Here the job is to print all of the entries below verbatim and leave out any picture.

Stored items from a collection:
□ □ □ □ □ □ □

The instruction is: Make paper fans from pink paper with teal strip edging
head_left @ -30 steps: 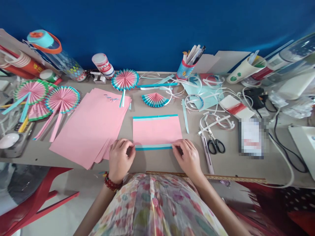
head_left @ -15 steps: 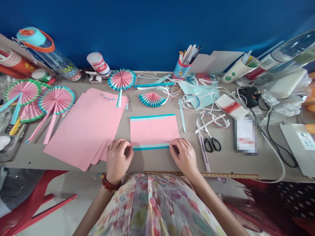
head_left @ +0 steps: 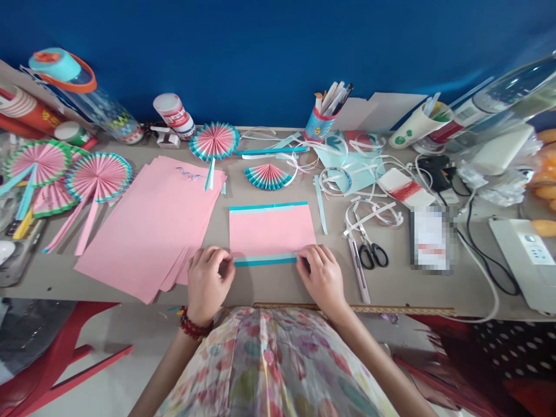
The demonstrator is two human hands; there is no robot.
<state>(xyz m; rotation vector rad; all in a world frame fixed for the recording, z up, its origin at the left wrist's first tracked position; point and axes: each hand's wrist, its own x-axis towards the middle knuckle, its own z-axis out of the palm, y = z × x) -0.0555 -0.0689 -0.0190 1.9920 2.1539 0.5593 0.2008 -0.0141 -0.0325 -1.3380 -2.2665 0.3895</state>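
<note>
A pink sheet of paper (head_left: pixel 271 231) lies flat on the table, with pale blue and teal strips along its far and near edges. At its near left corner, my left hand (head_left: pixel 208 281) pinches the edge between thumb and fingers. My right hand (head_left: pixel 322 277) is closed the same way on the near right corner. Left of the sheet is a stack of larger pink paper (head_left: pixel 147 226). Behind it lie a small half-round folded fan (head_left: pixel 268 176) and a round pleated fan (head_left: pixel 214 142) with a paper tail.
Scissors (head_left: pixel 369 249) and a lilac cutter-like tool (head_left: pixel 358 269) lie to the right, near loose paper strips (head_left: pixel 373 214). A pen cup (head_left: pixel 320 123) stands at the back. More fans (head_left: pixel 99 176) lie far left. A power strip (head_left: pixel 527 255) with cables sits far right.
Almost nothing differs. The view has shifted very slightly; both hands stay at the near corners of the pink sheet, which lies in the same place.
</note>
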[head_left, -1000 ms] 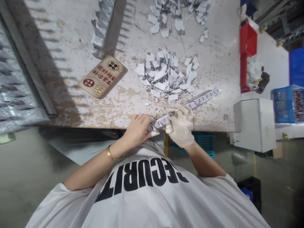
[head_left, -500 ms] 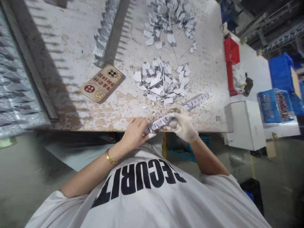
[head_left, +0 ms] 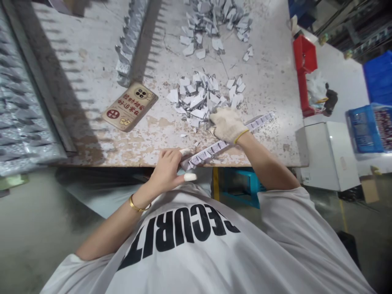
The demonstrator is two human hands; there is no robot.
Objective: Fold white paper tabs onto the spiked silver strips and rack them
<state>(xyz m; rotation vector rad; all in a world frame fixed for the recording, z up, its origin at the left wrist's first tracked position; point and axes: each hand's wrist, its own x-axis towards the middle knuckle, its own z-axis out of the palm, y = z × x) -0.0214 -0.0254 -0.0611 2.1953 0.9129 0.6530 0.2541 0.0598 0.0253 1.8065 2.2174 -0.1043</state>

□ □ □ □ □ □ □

▶ Your response
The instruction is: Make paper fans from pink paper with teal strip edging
head_left @ -30 steps: 
head_left @ -15 steps: 
head_left @ +0 steps: 
The demonstrator is two human hands; there is no robot.
<state>(xyz m; rotation vector rad; all in a world frame fixed for the recording, z up, its origin at the left wrist's first tracked position; point and axes: each hand's wrist, its own x-axis towards the middle knuckle, its own z-axis out of the palm, y = z × x) -0.0555 -0.0689 -0.0190 1.9920 2.1539 0.5593 0.2008 -0.0141 -0.0325 -1.3380 -2.2665 0.3895</state>
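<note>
A pink sheet of paper (head_left: pixel 271 231) lies flat on the table, with pale blue and teal strips along its far and near edges. At its near left corner, my left hand (head_left: pixel 208 281) pinches the edge between thumb and fingers. My right hand (head_left: pixel 322 277) is closed the same way on the near right corner. Left of the sheet is a stack of larger pink paper (head_left: pixel 147 226). Behind it lie a small half-round folded fan (head_left: pixel 268 176) and a round pleated fan (head_left: pixel 214 142) with a paper tail.
Scissors (head_left: pixel 369 249) and a lilac cutter-like tool (head_left: pixel 358 269) lie to the right, near loose paper strips (head_left: pixel 373 214). A pen cup (head_left: pixel 320 123) stands at the back. More fans (head_left: pixel 99 176) lie far left. A power strip (head_left: pixel 527 255) with cables sits far right.
Almost nothing differs. The view has shifted very slightly; both hands stay at the near corners of the pink sheet, which lies in the same place.
</note>
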[head_left, -1000 ms] 
[head_left, -500 ms] 
[head_left, +0 ms] 
The demonstrator is two human hands; there is no robot.
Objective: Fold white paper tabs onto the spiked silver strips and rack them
<state>(xyz m; rotation vector rad; all in a world frame fixed for the recording, z up, its origin at the left wrist's first tracked position; point and axes: each hand's wrist, its own x-axis towards the middle knuckle, its own z-axis out of the palm, y = z × x) -0.0214 -0.0254 -0.0611 2.1953 0.9129 0.6530 0.2541 0.0598 0.0253 1.8065 2.2174 -0.1043</state>

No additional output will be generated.